→ Exercise description:
The number needed is how many lines of the data hold the string "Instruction". Give that number and nothing more.
----- Material for the task -----
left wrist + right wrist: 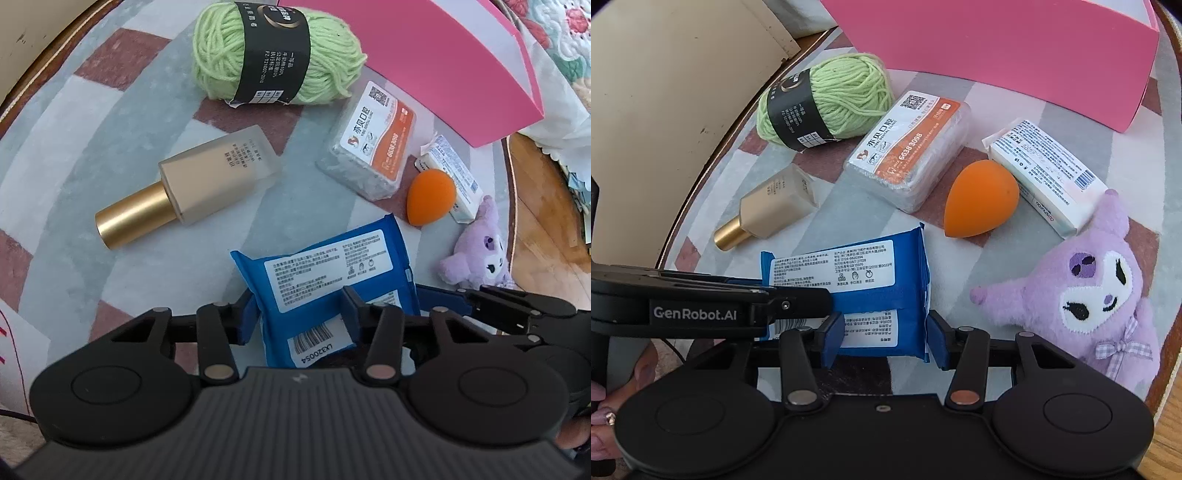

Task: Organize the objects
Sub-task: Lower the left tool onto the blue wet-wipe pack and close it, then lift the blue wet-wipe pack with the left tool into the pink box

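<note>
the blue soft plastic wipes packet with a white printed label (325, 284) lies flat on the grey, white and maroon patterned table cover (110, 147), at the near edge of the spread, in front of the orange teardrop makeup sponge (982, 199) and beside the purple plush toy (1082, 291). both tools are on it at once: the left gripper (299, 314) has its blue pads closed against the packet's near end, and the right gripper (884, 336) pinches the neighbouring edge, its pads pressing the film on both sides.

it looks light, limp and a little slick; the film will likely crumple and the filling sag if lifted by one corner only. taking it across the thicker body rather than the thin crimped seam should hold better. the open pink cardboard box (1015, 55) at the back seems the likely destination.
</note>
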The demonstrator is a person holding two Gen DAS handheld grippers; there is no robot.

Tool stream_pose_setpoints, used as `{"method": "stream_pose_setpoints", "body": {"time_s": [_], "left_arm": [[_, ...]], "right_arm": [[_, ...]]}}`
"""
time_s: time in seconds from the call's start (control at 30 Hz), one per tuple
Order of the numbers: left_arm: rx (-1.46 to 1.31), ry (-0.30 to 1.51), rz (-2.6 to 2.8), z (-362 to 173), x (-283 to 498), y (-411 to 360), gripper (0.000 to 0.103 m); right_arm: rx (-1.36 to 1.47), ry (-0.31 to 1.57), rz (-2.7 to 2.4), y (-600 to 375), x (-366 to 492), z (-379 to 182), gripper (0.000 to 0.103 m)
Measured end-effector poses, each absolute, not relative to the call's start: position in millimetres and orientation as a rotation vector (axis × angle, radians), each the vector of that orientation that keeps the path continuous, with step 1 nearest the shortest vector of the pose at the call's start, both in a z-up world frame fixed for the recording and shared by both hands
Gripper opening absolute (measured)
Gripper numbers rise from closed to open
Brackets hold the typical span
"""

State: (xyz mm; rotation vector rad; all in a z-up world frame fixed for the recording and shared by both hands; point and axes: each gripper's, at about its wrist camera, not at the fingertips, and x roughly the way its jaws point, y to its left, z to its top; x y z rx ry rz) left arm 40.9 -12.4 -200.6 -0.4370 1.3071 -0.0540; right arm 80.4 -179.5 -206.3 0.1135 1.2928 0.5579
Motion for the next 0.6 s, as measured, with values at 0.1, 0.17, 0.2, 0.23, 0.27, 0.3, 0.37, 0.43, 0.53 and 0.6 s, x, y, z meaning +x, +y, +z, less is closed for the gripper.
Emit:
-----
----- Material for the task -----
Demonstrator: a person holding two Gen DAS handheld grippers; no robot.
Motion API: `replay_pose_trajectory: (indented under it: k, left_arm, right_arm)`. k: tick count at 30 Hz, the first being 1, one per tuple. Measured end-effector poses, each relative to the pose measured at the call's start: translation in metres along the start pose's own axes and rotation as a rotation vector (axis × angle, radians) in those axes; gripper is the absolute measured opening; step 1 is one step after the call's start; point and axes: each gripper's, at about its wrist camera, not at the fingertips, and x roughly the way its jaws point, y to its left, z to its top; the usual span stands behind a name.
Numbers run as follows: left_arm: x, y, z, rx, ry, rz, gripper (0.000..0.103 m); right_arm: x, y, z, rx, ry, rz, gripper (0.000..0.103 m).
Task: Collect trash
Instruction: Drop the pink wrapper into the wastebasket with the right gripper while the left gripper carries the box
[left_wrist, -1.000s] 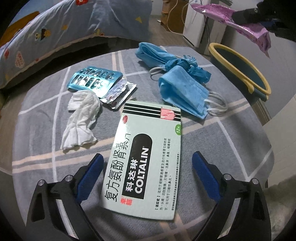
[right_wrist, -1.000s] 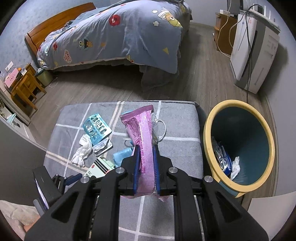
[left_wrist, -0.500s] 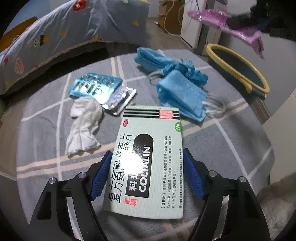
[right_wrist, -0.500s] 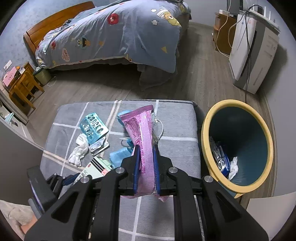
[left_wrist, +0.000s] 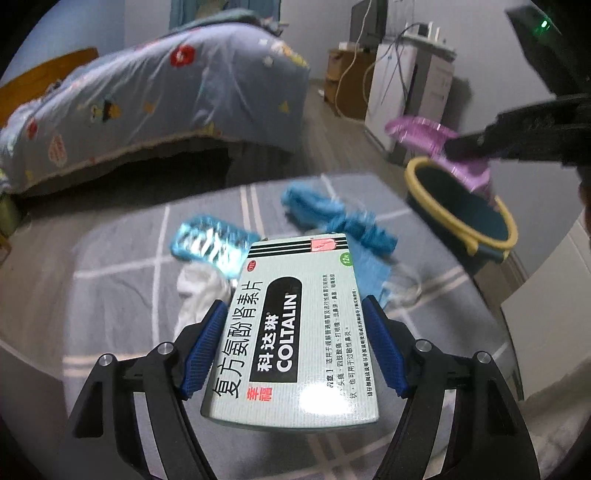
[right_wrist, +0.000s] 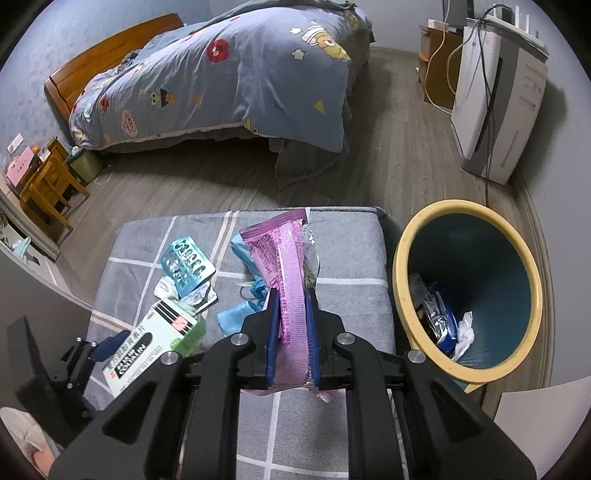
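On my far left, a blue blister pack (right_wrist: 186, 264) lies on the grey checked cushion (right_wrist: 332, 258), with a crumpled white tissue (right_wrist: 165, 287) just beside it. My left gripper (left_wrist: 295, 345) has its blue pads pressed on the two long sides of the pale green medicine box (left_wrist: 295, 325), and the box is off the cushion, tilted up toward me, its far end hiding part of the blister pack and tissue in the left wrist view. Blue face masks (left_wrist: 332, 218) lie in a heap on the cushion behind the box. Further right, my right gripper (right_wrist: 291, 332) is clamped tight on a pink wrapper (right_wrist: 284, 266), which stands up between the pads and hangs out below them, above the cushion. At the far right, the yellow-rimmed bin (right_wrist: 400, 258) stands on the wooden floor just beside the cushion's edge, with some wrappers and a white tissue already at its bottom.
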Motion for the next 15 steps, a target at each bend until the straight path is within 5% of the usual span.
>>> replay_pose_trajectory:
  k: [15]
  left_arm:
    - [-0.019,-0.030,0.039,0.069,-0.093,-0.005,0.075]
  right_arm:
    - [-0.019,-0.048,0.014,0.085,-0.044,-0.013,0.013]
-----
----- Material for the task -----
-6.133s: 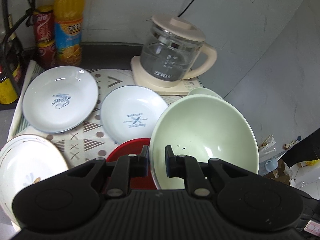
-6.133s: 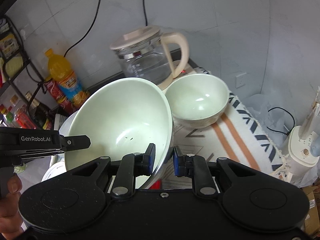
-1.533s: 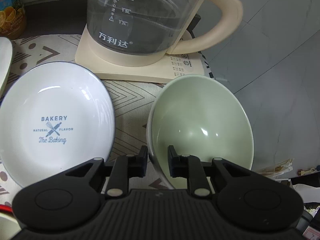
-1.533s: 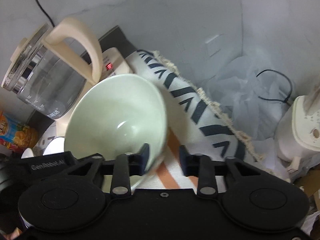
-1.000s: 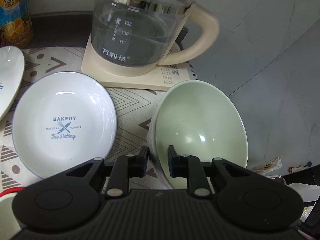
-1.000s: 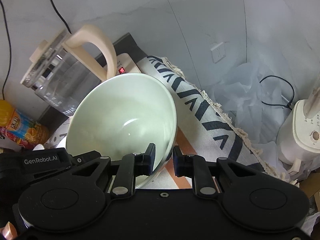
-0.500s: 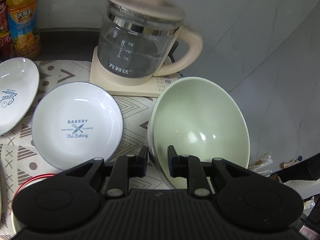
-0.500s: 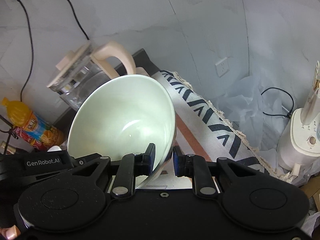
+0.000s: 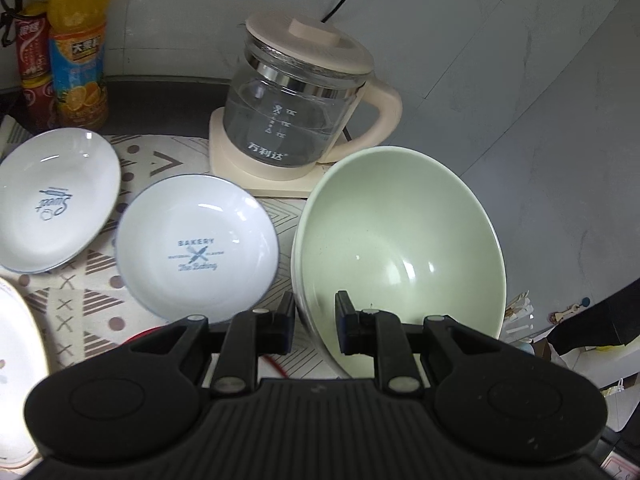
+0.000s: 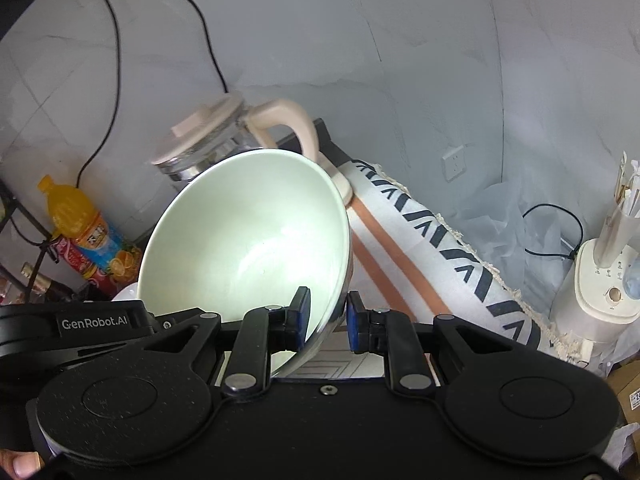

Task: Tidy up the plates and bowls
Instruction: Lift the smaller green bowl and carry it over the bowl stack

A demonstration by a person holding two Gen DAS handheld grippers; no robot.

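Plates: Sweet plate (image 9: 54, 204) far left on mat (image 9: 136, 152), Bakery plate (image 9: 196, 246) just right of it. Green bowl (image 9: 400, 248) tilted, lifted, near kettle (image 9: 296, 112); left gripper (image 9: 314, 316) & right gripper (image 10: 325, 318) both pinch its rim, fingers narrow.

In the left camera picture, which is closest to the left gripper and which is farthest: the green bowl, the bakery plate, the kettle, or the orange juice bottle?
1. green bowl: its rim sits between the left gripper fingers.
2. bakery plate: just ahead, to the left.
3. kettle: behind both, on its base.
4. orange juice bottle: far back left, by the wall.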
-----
→ Your response:
2